The Soviets executed 22,000 Polish POWs in the Katyn Forest. When the Germans invaded the Soviet Union in 1941, they dug up the victims and proclaimed that the Soviets were responsible. After the Vistula–Oder offensive where the mass graves fell into Soviet control, the Soviet Union claimed the Nazis had killed the Katyn victims, and it continued to deny responsibility for the massacres until 1990, when it officially acknowledged and condemned the killings by the NKVD, as well as the subsequent cover-up by the Soviet government.

Large numbers of Allied POWs were taken as the Nazis stormed across Europe. Hundreds of thousands of French soldiers were taken to Germany and put into forced labor camps. Some 40,000 French African colonial troops were shot when France capitulated. By 1945, the majority of forced laborers in Germany were French. Two hundred thousand British and Dominion troops were captured in France, Greece, Crete and North Africa. Thousands of Americans were shot down over Germany or taken in combat in Italy. They were all sent to camps in Germany.

When Germany invaded the Soviet Union, the huge encirclements of 1941 swallowed whole Russian army groups. Some five million Soviets went into captivity, including large numbers of Russian women. Only one out five would come home again.

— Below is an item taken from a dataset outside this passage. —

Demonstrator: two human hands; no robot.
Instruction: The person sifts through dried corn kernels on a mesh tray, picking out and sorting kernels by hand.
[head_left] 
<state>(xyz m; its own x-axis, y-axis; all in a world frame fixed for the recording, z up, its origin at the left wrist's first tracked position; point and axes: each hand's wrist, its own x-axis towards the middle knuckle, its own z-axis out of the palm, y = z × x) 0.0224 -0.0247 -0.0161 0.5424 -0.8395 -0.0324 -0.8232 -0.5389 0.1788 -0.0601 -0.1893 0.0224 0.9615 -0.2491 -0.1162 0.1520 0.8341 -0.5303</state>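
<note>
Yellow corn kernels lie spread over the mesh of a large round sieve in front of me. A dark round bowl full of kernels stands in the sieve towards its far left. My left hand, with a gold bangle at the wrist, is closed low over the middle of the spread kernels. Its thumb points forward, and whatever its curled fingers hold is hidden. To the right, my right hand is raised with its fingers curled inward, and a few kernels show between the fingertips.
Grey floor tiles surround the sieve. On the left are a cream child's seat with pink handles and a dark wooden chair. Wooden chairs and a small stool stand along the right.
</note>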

Unlike the indigenous civilian populations that were sent to concentration camps, the POWs were held separately in different camps unless they were found guilty of some war crime and were sent to a death camp. For the Western POWs, that meant they had a better chance at survival then either the concentration camp prisoners or their comrades in Japanese hands. Around 17% of Western Allied soldiers died while in German detention; Allied soldiers in Japanese hands had less than a 50% chance of survival.

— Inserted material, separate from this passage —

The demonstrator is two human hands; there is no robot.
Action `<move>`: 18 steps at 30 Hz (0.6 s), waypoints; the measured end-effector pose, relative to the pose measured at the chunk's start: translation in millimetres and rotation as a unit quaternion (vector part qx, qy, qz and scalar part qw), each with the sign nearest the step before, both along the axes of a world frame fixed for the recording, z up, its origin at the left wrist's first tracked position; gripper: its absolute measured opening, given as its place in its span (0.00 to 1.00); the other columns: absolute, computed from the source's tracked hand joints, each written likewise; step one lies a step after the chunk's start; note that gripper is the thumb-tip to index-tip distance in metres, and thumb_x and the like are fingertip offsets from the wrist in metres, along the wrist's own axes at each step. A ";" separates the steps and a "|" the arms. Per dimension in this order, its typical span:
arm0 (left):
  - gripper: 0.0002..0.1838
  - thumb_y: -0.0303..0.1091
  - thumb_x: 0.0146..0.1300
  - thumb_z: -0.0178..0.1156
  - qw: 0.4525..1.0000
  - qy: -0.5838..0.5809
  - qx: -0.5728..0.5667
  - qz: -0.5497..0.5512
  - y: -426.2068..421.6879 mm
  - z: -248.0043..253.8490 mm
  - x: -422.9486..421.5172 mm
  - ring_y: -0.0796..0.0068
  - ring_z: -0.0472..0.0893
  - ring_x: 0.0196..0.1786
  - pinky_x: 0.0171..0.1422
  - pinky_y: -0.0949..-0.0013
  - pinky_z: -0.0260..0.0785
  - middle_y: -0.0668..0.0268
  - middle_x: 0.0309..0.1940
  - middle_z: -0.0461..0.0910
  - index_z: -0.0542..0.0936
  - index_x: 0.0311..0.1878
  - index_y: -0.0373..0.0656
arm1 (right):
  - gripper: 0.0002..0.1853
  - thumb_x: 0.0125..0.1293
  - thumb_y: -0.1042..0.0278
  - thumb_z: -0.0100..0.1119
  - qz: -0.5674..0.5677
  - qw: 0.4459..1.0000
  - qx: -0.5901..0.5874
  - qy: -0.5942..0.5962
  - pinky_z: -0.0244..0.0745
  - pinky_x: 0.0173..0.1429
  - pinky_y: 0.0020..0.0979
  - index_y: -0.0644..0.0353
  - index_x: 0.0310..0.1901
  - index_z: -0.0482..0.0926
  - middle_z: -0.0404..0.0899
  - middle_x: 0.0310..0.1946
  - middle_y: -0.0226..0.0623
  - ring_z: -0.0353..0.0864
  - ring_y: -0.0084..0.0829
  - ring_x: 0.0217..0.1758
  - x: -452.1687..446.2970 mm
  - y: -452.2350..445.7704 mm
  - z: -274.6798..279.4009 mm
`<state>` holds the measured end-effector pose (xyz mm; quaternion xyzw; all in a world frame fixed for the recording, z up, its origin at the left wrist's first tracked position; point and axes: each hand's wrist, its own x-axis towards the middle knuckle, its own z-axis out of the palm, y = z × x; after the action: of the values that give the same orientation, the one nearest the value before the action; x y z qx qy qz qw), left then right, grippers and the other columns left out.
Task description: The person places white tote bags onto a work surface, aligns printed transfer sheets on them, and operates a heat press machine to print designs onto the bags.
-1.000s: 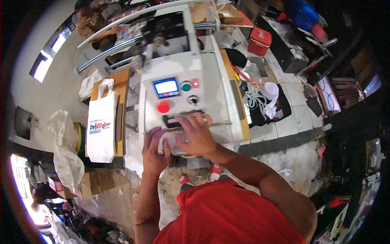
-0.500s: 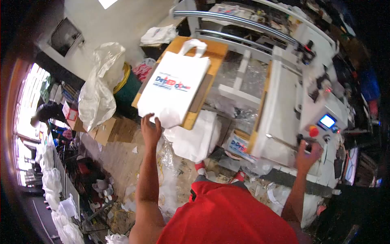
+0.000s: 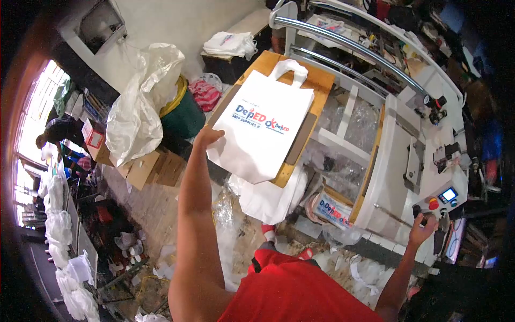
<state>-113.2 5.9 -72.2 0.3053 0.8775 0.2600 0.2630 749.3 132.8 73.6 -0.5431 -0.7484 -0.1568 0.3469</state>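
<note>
A white printed tote bag [image 3: 257, 145] lies flat on a wooden board [image 3: 321, 91], handles toward the back. My left hand [image 3: 208, 135] is at the bag's left edge, thumb pointing toward it; the other fingers are hidden, so its grip cannot be made out. Far to the right, my right hand [image 3: 424, 231] has its fingers curled round a black handle [image 3: 417, 211] at the front of the white press machine [image 3: 394, 177]. Beside that hand are a red button [image 3: 433, 203] and a small lit screen [image 3: 447, 195].
Metal rails [image 3: 348, 43] cross behind the board. A green bin [image 3: 183, 115] and a clear plastic sheet [image 3: 137, 107] stand left, above cardboard boxes [image 3: 155, 169]. More white bags [image 3: 229, 44] lie at the back. Another person [image 3: 61, 131] bends at far left.
The view has swung left. My hands, earlier close together by the control panel, are now far apart, with the left at the bag. The machine's panel now appears at far right.
</note>
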 end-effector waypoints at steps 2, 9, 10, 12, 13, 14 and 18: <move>0.34 0.46 0.47 0.72 0.999 -0.033 0.033 -0.003 -1.8 37.1 25.2 0.55 0.86 0.47 0.54 0.59 0.78 0.50 0.40 0.86 0.82 0.55 0.34 | 0.15 0.65 0.63 0.64 0.006 1.000 0.011 0.003 0.65 0.50 0.48 0.65 0.33 0.71 0.70 0.31 0.42 0.67 0.46 0.42 -1.9 -0.8 1.1; 0.37 0.32 0.47 0.67 0.981 0.022 0.186 -0.056 -90.6 150.7 142.1 0.62 0.84 0.51 0.55 0.62 0.77 0.53 0.49 0.85 0.74 0.66 0.39 | 0.16 0.67 0.57 0.66 0.005 0.986 0.152 -0.062 0.69 0.48 0.48 0.64 0.35 0.79 0.78 0.31 0.43 0.75 0.49 0.38 15.8 23.2 -21.7; 0.39 0.32 0.47 0.65 0.980 0.019 0.191 -0.061 -128.8 205.8 186.5 0.60 0.84 0.54 0.59 0.62 0.76 0.51 0.52 0.84 0.73 0.68 0.40 | 0.16 0.66 0.56 0.67 0.015 0.986 0.159 -0.056 0.70 0.48 0.48 0.64 0.35 0.80 0.78 0.31 0.43 0.76 0.50 0.37 13.3 23.8 -16.9; 0.39 0.30 0.49 0.64 0.983 0.069 0.158 -0.061 -198.6 219.6 213.7 0.60 0.83 0.56 0.62 0.61 0.74 0.51 0.55 0.83 0.71 0.70 0.42 | 0.17 0.66 0.56 0.68 0.032 0.986 0.158 -0.029 0.71 0.46 0.47 0.64 0.34 0.81 0.79 0.31 0.43 0.78 0.48 0.37 -6.6 10.6 -0.2; 0.39 0.28 0.51 0.63 0.984 0.098 0.120 -0.089 -229.8 226.0 228.8 0.61 0.82 0.57 0.66 0.61 0.72 0.51 0.57 0.82 0.70 0.72 0.43 | 0.16 0.66 0.55 0.68 0.001 0.987 0.158 -0.037 0.72 0.45 0.46 0.63 0.35 0.83 0.81 0.31 0.42 0.80 0.47 0.38 -16.6 1.8 9.3; 0.39 0.28 0.51 0.63 0.985 0.108 0.120 -0.064 -260.7 233.6 245.9 0.61 0.82 0.57 0.66 0.61 0.72 0.51 0.57 0.82 0.70 0.72 0.43 | 0.17 0.66 0.53 0.68 0.000 0.996 0.091 -0.013 0.72 0.46 0.45 0.62 0.36 0.85 0.84 0.34 0.42 0.80 0.46 0.38 -10.7 3.3 8.0; 0.42 0.31 0.49 0.65 0.991 0.105 -0.014 -0.085 -389.0 258.4 327.7 0.50 0.79 0.63 0.70 0.56 0.70 0.46 0.61 0.78 0.68 0.73 0.41 | 0.21 0.67 0.50 0.67 0.050 0.997 0.062 0.014 0.77 0.48 0.43 0.66 0.38 0.86 0.86 0.35 0.48 0.83 0.46 0.40 33.9 51.0 -37.3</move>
<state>214.5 -383.0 186.2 0.4008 0.8746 0.1906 0.1953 783.2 183.8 36.3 -0.4848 -0.7584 -0.1778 0.3976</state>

Different branches of the German armed forces ran different camps. The RAF and USAAF fliers shot down over Germany were taken to camps run by the Luftwaffe after interrogation. Ground troops were taken to camps run by the Wehrmacht.

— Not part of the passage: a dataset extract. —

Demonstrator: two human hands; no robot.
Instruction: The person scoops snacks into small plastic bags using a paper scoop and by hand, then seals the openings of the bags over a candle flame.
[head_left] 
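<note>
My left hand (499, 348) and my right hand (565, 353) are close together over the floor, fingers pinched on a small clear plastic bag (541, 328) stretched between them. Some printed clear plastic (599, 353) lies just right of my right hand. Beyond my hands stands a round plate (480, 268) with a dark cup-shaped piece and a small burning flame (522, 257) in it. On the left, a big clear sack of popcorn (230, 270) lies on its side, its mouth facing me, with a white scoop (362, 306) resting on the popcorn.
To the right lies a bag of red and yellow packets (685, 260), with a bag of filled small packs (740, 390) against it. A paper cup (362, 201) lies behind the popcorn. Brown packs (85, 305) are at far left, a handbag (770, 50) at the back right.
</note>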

As the war progressed against Germany, Hitler issued a series of orders that led to many massacres of western Allied troops. The Commando Order, issued after Dieppe on October 18, 1942, called Commandos “bandits” and that they should be shot on sight. This led to the execution of Americans dropped into Czechoslovakia by parachute, Canadians killed by the 2nd SS Panzer Division in Normandy in June 1944, and Norwegians attempting to land by boat. The total number of Allied soldiers killed by the Germans will never be known.

POWs were entitled to escape under international law, but the Germans shot any escapees under the Kugel Erlass (bullet decree) which provided for the immediate execution of any flyers found on the ground. Hitler called the Allied air forces “terror flyers” and Nazi party members lynched many. Fifty RAF airmen who escaped from Silesia in 1944 and quickly recaptured were machine-gunned. Their names were posted as a warning to others.

The recidivist escapees, including famous POWs like Churchill’s nephew Giles Romilly and Royal Air Force ace Douglas Bader, were taken to Oflag IV-C at Colditz castle. The camp in Saxony saw many of the most outrageous escape schemes, including manufacturing German uniforms, tunneling, and dropping out of the windows to 100 feet below. The castle was floodlit every night, despite the blackout. When the camp was liberated in 1945 the POWs were building a glider in the chapel roof.

Even though Germany signed the Geneva Convention for the humane treatment of prisoners, the Nazi ideology of racial purity and the thirst for vengeance led to millions of POWs dying in forced labor or shot by German ground forces. France, Russia, Britain and the United States tried the commanders who ordered these deaths in courts set up after the war.

In November 2010, hoping to improve relations with Poland, the Russian State Duma approved a declaration condemning Stalin and other Soviet officials for ordering the Katyn massacre. However, with the Russia-Ukraine War, the relations became strained. In 2021, the Russian Ministry of Culture downgraded the memorial complex at Katyn on its Register of Sites of Cultural Heritage from a place of federal to one of only regional importance.